Meyer Lemon Tart with Buckwheat Crust (gluten-free) Serves 6
- 1/2 cup meyer lemon juice (about 2-3 lemons)
- 1/4 cup granulated sugar
- 6 tablespoons butter, chilled & cubed
- 2 large eggs
- 2 large egg yolks
Before juicing the lemons, zest 2 of them into a medium sized mixing bowl. Set a fine mesh sieve over top & set aside. In another medium mixing bowl, whisk together eggs & yolks.
In a saucepan, combine sugar, butter and lemon juice. Warm over low heat, stirring often, until butter has melted. Then, slowly whisk saucepan mixture into the whisked eggs, pouring in a thin, gradual stream.
Once combined well, add mixture back to the saucepan over medium-low heat. Whisk often, making sure to eliminate any lumps, until mixture begins to thicken and coat the back of a spoon., about 2-3 minutes (watch carefully!).

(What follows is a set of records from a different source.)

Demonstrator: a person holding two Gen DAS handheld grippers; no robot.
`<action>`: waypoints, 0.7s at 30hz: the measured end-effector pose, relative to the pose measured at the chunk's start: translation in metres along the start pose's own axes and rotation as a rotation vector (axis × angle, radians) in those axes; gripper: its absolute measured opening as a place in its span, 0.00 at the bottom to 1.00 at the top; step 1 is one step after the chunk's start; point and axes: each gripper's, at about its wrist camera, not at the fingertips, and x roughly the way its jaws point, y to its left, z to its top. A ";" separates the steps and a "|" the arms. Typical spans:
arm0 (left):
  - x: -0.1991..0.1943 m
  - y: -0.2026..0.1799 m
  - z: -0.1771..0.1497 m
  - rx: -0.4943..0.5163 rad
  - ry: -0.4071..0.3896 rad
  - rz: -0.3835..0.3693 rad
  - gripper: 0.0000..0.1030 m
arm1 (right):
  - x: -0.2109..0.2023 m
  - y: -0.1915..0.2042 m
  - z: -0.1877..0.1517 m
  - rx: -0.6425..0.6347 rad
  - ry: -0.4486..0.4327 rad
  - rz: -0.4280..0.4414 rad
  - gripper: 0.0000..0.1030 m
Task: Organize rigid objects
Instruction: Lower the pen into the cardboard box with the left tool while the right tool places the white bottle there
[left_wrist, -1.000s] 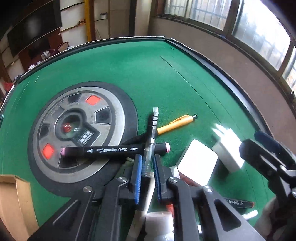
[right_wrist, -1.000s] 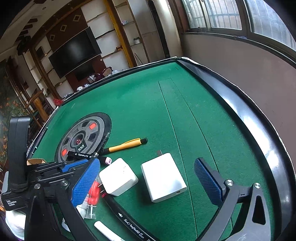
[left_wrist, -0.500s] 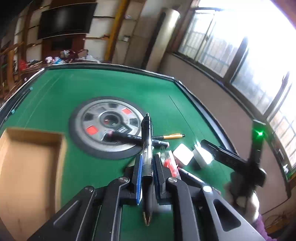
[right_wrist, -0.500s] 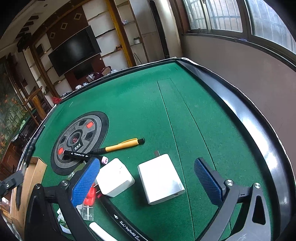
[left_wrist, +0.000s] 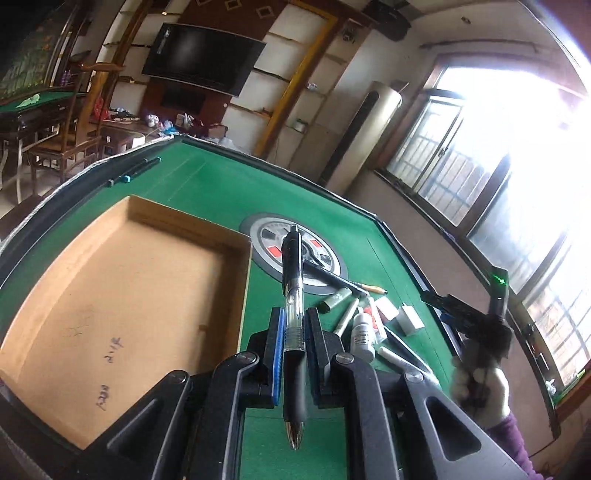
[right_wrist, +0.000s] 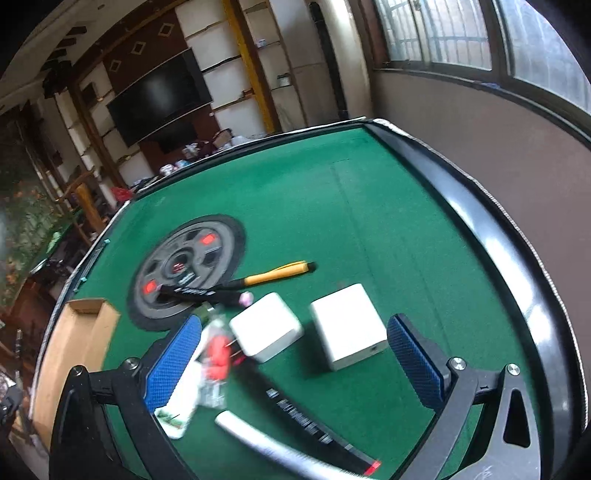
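While left tongs (left_wrist: 293, 334) pinch pen (left_wrist: 291, 280), right tongs (right_wrist: 293, 354) gape.

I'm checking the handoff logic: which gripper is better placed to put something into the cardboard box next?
Left. The left gripper already clamps the pen beside the cardboard box; the right gripper is open over the white chargers.

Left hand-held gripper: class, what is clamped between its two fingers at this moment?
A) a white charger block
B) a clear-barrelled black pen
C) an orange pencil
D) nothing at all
B: the left hand-held gripper is shut on the black pen, whose clear barrel sits between the blue pads, above the table edge beside the cardboard box.
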 end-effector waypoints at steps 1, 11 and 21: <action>-0.002 0.003 -0.001 -0.008 -0.006 -0.008 0.10 | -0.001 0.010 -0.002 -0.015 0.035 0.047 0.98; -0.032 0.032 -0.008 -0.037 -0.058 -0.041 0.10 | 0.037 0.090 -0.033 -0.091 0.283 0.163 0.55; -0.030 0.049 -0.011 -0.078 -0.040 -0.049 0.10 | 0.067 0.082 -0.049 -0.044 0.341 0.049 0.37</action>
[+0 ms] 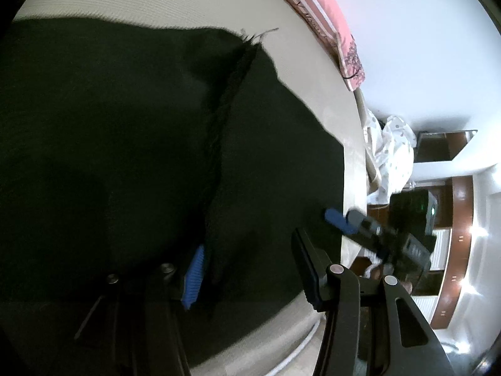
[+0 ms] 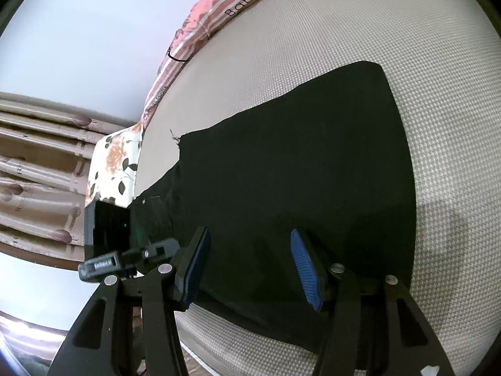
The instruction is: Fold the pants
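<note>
While our left gripper (image 1: 250, 269) and right gripper (image 2: 250, 269) both stand released, jaws spread over the black pants (image 2: 297, 169), that garment lies flat on the beige woven mattress (image 2: 375, 31); beyond it, a pink striped pillow (image 2: 219, 9) reads "Baby Mama".

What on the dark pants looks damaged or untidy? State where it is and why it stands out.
The pants have a frayed corner: loose threads stick out onto the pale mattress, and a rough raised seam runs down from it. The same fray shows in the right wrist view. Nothing else looks odd.
</note>
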`<action>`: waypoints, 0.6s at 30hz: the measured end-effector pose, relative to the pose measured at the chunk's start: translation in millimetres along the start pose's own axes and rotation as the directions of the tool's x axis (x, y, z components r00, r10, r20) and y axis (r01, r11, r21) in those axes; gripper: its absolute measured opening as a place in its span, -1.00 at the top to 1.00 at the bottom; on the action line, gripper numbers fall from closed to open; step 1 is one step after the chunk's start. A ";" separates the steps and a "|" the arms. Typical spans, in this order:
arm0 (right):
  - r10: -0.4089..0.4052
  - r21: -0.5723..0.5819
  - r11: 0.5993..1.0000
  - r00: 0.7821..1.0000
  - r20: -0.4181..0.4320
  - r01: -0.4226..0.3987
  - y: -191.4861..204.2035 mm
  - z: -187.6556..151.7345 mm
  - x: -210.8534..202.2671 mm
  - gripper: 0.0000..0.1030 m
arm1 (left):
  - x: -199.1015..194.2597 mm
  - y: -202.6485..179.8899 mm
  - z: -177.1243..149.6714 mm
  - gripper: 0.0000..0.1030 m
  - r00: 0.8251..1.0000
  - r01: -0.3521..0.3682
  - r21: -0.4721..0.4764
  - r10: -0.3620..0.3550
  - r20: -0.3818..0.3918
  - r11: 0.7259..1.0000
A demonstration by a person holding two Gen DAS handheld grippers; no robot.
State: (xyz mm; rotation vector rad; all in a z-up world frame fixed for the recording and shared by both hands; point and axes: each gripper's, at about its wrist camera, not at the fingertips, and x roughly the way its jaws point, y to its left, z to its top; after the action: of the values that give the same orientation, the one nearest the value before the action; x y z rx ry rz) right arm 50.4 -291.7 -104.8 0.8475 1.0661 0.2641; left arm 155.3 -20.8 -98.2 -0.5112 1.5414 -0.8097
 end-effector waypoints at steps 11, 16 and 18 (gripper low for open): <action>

Then, immediately pour through the sieve, pushing all the curd through (use your spatula to scape the curd off the bottom of the bowl). Whisk for about 30 seconds to one minute to eliminate any bumps & cool the mixture down. Set aside to cool.
Buckwheat crust:
- 1/2 cup buckwheat flour
- 1/2 cup almond flour
- 1/4 cup arrowroot or tapioca flour*
- 1 teaspoon granulated sugar
- 1/2 teaspoon xanthan gum (or guar gum)
- 1/4 teaspoon sea salt
- 6 tablespoons butter, chilled and cubed
- 2-4 tablespoons ice water
Add first six ingredients in a food processor and pulse until combined. Add chilled butter and pulse until flour becomes gritty, about 30 seconds. Then, add one tablespoon of ice water at a time until dough begins to come away from the edge and take shape. Shape into a 6 inch disk, dust with more tapioca flour and wrap in saran wrap. Chill for 30-45 minutes.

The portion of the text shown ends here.